Your task:
Looking at the listing below, retype exactly the lines starting at the one containing "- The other" and ending at the one containing "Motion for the", both included, and nothing else.

START Supplied material

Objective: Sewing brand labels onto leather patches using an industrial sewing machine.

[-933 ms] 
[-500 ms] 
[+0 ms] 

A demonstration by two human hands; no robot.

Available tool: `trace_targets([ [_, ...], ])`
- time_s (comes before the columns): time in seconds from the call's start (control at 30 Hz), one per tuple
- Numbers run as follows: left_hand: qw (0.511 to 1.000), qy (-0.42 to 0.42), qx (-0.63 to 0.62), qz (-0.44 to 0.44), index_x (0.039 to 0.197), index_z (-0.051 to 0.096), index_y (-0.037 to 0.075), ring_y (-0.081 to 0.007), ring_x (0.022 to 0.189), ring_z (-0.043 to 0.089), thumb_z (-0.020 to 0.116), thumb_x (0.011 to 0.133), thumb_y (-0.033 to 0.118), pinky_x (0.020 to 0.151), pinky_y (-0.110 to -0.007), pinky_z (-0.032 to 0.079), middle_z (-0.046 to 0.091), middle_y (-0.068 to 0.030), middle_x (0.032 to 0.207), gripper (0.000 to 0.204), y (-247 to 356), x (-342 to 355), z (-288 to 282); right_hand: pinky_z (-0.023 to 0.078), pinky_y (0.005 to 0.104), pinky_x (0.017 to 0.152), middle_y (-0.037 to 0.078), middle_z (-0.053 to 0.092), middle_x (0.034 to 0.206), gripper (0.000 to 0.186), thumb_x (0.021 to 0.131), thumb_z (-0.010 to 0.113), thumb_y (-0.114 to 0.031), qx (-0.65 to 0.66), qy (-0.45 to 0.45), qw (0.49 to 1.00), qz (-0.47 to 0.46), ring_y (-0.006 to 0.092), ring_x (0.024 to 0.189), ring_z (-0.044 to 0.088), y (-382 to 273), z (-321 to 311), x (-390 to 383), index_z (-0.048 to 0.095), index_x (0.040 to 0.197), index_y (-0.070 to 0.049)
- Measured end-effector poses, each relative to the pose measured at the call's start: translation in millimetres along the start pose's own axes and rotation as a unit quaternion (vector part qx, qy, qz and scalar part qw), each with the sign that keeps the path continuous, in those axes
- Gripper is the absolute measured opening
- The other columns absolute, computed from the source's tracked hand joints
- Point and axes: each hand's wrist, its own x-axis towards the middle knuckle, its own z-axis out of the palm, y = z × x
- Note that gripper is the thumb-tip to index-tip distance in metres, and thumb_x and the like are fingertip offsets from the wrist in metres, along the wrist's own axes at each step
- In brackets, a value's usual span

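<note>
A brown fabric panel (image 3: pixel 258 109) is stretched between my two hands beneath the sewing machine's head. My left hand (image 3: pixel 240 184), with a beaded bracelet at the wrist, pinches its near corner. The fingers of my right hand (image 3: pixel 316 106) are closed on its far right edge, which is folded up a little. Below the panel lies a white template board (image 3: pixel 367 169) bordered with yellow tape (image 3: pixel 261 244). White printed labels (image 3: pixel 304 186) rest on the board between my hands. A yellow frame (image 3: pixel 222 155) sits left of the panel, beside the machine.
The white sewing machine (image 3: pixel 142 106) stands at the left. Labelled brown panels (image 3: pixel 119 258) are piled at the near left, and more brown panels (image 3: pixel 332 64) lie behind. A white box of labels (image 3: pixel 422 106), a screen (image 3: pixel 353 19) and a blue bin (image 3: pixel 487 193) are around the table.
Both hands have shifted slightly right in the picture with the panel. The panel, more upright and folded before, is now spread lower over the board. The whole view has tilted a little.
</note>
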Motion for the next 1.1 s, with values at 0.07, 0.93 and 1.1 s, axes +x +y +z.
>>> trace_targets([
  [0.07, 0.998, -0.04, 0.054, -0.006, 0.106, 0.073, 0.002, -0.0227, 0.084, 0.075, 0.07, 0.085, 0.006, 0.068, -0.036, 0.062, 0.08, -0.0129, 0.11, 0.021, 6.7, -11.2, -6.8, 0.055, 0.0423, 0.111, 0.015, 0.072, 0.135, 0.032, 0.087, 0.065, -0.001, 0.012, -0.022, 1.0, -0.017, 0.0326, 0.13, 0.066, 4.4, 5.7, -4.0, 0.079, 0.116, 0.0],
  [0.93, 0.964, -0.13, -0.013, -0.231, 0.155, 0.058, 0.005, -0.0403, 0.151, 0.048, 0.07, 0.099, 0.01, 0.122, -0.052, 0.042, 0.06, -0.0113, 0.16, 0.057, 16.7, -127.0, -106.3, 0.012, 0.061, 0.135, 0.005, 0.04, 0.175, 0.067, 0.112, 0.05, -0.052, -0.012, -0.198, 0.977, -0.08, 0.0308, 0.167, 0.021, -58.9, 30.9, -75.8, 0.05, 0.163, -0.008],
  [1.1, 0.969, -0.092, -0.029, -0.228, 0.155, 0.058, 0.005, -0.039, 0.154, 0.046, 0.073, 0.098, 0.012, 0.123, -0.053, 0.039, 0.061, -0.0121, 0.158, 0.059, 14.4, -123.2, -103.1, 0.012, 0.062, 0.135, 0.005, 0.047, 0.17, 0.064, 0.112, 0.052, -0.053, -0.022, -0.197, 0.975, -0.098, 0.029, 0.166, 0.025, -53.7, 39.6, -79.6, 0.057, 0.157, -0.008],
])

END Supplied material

Answer section:
- The other columns absolute, computed from the source's tracked hand joints
- Point and axes: each hand's wrist, its own x-axis towards the middle knuckle, its own z-axis out of the palm, y = z × x
- Note that gripper is the thumb-tip to index-tip distance in metres, and thumb_x and the like are fingertip offsets from the wrist in metres, along the wrist's own axes at each step
- In brackets, a value's usual span

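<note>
A brown fabric panel (image 3: pixel 258 109) is stretched between my two hands beneath the sewing machine's head. My left hand (image 3: pixel 240 184), with a beaded bracelet at the wrist, pinches its near corner. The fingers of my right hand (image 3: pixel 316 106) are closed on its far right edge, which is folded up a little. Below the panel lies a white template board (image 3: pixel 367 169) bordered with yellow tape (image 3: pixel 261 244). White printed labels (image 3: pixel 304 186) rest on the board between my hands. A yellow frame (image 3: pixel 222 155) sits left of the panel, beside the machine.
The white sewing machine (image 3: pixel 142 106) stands at the left. Labelled brown panels (image 3: pixel 119 258) are piled at the near left, and more brown panels (image 3: pixel 332 64) lie behind. A white box of labels (image 3: pixel 422 106), a screen (image 3: pixel 353 19) and a blue bin (image 3: pixel 487 193) are around the table.
Both hands have shifted slightly right in the picture with the panel. The panel, more upright and folded before, is now spread lower over the board. The whole view has tilted a little.
</note>
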Motion for the next 1.1 s, with values at 0.07, 0.93 and 1.1 s, axes +x +y +z.

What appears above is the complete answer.